▶ [Required action]
Pick out the lines in the listing below that contain the word "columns" and copy them.

▶ [Record excerpts]
______________________________

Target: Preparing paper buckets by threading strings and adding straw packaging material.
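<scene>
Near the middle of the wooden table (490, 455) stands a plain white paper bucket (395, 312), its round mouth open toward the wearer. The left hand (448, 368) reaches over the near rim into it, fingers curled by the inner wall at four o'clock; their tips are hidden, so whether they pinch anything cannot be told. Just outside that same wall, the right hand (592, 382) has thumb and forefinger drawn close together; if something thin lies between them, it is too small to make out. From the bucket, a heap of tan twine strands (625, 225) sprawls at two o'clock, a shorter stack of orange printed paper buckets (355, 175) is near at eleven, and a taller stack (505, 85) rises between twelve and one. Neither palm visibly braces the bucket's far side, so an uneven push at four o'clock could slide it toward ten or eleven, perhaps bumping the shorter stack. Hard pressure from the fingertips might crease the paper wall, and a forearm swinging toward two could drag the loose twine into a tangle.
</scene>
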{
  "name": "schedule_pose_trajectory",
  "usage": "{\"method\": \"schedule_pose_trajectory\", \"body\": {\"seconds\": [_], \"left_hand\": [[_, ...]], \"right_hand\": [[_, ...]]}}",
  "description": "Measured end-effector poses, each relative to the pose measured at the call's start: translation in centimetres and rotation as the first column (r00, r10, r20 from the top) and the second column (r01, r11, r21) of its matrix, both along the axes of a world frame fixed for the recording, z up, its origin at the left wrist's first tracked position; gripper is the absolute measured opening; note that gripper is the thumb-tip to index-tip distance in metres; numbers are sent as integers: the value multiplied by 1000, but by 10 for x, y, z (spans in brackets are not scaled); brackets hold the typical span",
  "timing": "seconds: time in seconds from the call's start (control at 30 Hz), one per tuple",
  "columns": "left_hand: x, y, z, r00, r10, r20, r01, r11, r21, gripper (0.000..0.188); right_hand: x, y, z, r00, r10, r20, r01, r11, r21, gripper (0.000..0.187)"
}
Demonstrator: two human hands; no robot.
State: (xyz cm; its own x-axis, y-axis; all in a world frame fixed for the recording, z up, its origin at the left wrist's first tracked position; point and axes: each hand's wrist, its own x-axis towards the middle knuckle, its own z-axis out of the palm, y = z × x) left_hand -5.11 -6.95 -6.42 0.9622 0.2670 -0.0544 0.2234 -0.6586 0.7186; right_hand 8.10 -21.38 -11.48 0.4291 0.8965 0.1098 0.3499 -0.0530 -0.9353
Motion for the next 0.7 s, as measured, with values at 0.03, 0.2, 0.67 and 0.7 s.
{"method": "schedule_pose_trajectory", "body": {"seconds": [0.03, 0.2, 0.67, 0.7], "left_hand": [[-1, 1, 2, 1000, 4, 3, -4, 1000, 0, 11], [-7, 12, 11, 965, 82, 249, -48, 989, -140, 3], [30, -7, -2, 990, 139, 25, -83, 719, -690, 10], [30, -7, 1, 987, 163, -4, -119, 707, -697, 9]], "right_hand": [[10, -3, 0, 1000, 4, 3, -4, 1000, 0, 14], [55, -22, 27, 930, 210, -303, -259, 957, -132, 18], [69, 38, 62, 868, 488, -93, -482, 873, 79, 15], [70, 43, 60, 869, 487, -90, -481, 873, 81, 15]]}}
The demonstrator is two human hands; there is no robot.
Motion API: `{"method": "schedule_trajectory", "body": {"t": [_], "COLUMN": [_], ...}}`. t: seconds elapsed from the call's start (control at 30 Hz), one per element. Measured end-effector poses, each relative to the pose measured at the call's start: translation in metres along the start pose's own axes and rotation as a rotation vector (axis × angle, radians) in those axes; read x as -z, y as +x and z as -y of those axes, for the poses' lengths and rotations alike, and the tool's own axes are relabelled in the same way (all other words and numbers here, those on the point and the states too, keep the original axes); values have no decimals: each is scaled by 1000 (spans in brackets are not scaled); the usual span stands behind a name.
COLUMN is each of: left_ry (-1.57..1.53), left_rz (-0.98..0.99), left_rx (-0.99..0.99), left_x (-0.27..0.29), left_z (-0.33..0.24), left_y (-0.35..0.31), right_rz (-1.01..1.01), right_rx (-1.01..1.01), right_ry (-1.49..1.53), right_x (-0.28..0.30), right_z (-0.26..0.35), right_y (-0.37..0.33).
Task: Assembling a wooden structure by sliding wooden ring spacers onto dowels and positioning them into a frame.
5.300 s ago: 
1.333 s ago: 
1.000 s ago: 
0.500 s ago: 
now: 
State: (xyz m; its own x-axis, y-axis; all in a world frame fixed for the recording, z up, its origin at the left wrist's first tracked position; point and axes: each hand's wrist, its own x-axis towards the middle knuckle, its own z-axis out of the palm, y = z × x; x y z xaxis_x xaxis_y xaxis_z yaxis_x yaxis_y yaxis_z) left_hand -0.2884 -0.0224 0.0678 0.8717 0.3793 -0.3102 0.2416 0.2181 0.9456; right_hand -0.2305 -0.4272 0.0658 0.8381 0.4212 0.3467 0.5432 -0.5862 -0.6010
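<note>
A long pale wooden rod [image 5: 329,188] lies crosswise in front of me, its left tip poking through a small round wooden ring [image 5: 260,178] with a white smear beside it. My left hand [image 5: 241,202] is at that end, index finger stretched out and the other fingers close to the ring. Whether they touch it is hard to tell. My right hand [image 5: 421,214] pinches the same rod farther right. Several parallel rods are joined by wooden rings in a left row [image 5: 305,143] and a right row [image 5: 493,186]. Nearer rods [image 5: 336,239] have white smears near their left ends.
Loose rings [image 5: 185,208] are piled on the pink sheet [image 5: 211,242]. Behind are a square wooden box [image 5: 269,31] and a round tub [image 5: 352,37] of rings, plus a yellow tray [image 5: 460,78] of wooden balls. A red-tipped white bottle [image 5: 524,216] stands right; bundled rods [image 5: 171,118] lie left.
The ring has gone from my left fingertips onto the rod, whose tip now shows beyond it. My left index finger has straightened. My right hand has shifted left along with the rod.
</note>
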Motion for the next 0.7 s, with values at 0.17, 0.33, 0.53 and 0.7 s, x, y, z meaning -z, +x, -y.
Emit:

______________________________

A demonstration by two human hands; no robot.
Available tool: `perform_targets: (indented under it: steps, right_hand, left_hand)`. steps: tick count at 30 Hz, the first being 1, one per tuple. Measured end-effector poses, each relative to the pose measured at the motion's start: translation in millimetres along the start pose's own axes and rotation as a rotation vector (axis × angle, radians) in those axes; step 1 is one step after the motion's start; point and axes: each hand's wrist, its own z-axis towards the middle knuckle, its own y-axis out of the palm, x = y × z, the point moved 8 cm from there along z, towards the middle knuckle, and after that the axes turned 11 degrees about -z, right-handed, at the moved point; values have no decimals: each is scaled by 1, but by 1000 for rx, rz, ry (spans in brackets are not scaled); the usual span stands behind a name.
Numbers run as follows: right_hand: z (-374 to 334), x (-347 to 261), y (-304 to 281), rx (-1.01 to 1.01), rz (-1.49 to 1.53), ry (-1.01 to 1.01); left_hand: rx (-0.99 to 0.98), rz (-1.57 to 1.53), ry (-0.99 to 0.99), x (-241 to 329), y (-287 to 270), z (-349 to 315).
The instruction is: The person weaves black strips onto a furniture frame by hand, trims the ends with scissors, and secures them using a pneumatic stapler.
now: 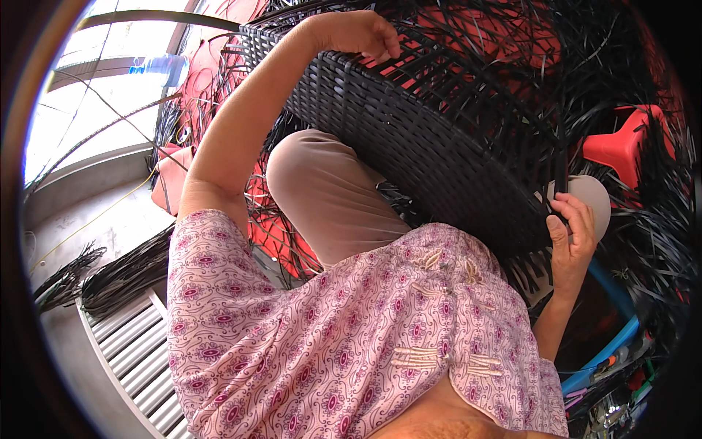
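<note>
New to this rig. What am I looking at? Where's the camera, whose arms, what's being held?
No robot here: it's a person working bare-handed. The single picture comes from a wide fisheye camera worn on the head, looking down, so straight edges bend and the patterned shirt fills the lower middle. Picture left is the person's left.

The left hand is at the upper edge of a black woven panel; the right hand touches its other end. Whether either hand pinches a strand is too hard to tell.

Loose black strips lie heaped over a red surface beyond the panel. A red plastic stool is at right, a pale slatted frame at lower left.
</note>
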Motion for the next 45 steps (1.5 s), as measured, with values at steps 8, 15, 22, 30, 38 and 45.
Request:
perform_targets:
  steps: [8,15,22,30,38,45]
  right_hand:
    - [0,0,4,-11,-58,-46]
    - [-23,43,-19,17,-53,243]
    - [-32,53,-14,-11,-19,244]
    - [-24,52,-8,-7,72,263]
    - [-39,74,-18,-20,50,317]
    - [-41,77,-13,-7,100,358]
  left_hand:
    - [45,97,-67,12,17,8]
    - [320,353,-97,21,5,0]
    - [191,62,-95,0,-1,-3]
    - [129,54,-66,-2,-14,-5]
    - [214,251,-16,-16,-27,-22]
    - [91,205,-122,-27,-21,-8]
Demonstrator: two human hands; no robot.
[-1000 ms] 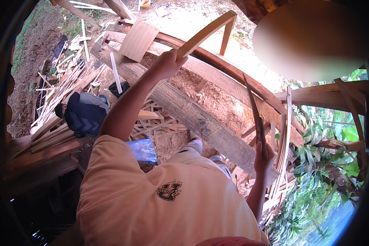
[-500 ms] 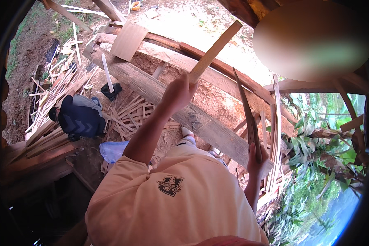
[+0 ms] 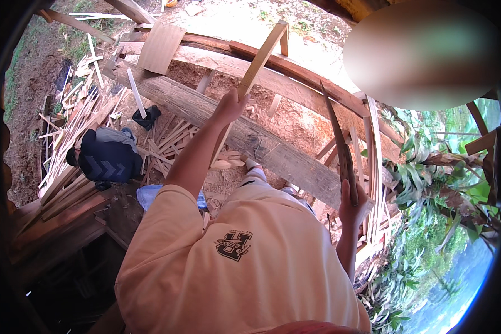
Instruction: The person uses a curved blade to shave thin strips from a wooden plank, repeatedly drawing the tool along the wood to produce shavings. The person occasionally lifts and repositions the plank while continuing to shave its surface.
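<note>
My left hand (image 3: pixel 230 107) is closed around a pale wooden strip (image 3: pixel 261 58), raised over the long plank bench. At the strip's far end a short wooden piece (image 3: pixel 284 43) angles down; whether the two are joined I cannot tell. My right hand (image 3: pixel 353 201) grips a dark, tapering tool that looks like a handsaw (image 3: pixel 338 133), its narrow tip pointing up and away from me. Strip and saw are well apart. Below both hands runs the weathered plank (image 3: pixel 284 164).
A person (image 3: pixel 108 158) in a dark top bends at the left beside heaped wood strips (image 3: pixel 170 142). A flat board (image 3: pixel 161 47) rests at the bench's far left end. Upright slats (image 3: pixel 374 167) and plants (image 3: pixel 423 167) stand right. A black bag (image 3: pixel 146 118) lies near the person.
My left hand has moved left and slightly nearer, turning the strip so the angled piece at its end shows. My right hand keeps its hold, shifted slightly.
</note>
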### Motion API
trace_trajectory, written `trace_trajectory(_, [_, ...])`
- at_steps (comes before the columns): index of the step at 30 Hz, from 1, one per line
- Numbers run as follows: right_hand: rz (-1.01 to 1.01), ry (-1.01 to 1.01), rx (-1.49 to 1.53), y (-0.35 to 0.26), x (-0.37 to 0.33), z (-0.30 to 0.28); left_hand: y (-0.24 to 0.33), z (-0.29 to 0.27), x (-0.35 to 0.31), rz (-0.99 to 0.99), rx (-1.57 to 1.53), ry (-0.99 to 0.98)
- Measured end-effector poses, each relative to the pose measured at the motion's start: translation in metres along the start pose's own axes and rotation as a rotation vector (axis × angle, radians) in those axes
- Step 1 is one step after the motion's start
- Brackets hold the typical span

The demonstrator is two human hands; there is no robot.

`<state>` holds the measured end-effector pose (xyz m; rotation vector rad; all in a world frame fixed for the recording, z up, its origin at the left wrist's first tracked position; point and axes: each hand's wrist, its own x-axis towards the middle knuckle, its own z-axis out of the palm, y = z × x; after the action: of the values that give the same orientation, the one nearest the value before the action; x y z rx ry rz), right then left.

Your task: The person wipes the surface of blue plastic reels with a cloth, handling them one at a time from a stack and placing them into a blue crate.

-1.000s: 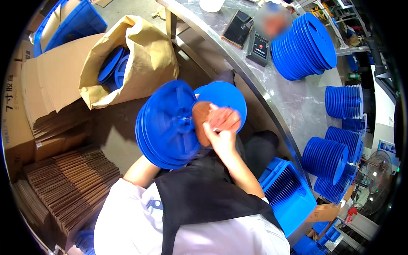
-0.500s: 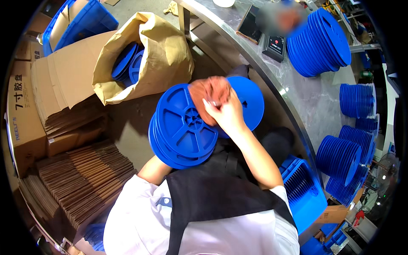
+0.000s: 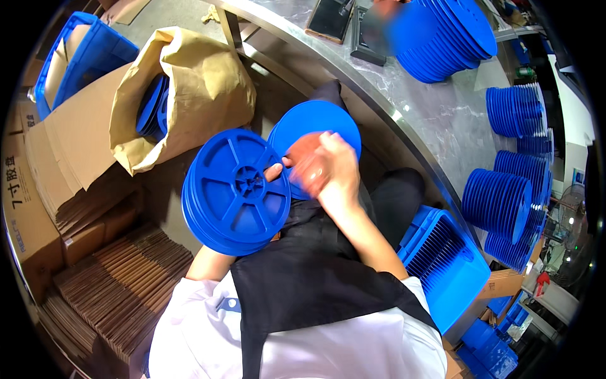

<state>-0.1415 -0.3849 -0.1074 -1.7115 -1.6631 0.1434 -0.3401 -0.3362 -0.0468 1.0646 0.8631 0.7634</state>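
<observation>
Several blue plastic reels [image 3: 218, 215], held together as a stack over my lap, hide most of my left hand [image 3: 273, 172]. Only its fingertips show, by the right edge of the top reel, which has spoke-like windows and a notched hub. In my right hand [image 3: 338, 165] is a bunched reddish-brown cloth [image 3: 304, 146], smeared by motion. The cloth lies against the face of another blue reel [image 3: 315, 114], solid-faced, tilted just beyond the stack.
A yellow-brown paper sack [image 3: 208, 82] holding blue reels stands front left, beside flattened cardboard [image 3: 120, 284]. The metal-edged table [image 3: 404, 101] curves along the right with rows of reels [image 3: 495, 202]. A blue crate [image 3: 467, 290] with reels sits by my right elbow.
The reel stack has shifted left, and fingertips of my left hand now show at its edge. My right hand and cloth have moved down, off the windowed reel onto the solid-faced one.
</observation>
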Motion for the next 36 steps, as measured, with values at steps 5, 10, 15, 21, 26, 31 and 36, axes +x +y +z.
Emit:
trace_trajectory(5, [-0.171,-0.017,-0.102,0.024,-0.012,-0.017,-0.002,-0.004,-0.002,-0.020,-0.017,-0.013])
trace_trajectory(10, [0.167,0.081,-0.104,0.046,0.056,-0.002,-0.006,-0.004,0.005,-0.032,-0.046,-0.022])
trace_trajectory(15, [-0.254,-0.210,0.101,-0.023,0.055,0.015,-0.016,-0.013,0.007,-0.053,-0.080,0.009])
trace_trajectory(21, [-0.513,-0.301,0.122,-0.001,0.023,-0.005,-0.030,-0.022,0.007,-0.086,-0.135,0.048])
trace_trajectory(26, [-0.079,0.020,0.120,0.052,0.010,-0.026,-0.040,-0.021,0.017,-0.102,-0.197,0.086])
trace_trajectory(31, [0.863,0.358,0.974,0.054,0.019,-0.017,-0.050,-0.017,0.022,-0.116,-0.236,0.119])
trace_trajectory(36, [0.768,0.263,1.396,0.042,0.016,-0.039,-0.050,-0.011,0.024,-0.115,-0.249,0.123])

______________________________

▶ [Solution for this problem]
  "columns": "left_hand: x, y, z, r00, r10, r20, r01, r11, r21, gripper (0.000..0.188); right_hand: x, y, z, r00, r10, r20, r01, r11, r21, gripper (0.000..0.187)"
- at_steps (comes before the columns): index of the step at 30 Hz, from 1, one per line

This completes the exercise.